I did ask my daughter and she worries about how I feel
This is very much a daughter thing to do. It sounds like she doesn't have an opinion aside from trying to read what you feel about it. I'd wonder if she is curious on some level but feels like she needs to read your feeling on it. That's very normal.
It sounds like he's in pain, struggling with a variety of things, and didn't handle a FB situation with your adult son very well. Anyone would be ticked off with having their dying choices or modes of medicating questioned. But if he visits you can ask for more respect.
But I also like the idea suggested about him staying in a motel. If he visits, you can create that natural boundary. Tell him you don't have space, or would honestly feel more comfortable if he stayed in a motel. You could suggest one or book it for him. If you don't even want him in your house you could agree to meet somewhere public or plan a day out.
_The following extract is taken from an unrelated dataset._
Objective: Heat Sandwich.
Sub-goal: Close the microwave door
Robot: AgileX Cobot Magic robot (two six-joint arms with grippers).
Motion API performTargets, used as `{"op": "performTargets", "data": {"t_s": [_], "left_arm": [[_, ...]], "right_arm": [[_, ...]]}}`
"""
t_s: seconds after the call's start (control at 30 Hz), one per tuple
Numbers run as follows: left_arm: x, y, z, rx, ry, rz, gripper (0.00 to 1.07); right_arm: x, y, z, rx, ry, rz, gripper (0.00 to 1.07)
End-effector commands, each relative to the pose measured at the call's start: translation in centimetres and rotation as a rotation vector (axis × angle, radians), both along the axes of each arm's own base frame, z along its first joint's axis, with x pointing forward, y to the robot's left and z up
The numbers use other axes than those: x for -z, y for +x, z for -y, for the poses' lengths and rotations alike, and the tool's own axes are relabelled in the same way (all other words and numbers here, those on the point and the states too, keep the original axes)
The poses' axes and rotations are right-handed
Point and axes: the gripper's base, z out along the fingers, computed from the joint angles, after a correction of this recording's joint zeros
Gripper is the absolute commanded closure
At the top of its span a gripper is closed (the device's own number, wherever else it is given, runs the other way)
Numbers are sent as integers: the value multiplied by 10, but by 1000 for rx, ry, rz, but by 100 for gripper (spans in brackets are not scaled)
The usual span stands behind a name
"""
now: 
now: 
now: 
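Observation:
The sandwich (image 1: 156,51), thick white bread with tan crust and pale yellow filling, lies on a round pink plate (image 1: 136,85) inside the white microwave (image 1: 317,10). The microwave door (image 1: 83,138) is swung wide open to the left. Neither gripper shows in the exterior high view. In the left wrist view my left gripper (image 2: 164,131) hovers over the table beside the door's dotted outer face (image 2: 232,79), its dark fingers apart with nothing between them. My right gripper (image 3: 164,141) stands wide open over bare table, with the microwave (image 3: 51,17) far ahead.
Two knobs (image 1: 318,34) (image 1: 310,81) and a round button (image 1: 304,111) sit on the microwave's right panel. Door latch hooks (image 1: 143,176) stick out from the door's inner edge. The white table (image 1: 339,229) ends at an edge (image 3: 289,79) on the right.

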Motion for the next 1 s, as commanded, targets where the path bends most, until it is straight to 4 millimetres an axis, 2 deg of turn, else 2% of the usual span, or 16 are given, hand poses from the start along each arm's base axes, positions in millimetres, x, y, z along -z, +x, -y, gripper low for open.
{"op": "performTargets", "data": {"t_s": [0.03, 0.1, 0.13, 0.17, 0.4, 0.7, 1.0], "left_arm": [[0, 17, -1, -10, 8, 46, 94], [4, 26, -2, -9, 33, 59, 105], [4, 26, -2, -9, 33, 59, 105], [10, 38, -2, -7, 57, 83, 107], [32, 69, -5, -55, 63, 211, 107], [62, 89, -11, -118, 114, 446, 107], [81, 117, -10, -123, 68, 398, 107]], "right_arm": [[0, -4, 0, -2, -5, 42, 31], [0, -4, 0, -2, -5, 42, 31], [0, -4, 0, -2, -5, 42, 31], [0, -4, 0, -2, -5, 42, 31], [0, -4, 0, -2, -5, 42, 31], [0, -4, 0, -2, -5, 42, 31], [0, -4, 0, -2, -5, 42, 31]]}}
So it's not tied directly to your home. If it's weird at all, it's just another day in your child's memory (and if things aren't going so well, you can leave), but at least she will have met her grandpa, separate from her caring too much about your feelings (I cared first for my mom's feelings as a kid, not my own, so I easily read too much into these kinds of things...just my perspective). It's very sweet that she feels protective but that's not her job. Is she curious at all, aside from any judgment or justifiable resentment you have towards your father?
Anyway, I think in too many shades. But in trying to decide yes or no, are there conditions that would make "yes" okay? Maybe not. But if there were, you could plan that ahead and see if he'd be willing to meet your family on your conditions, whatever they might be.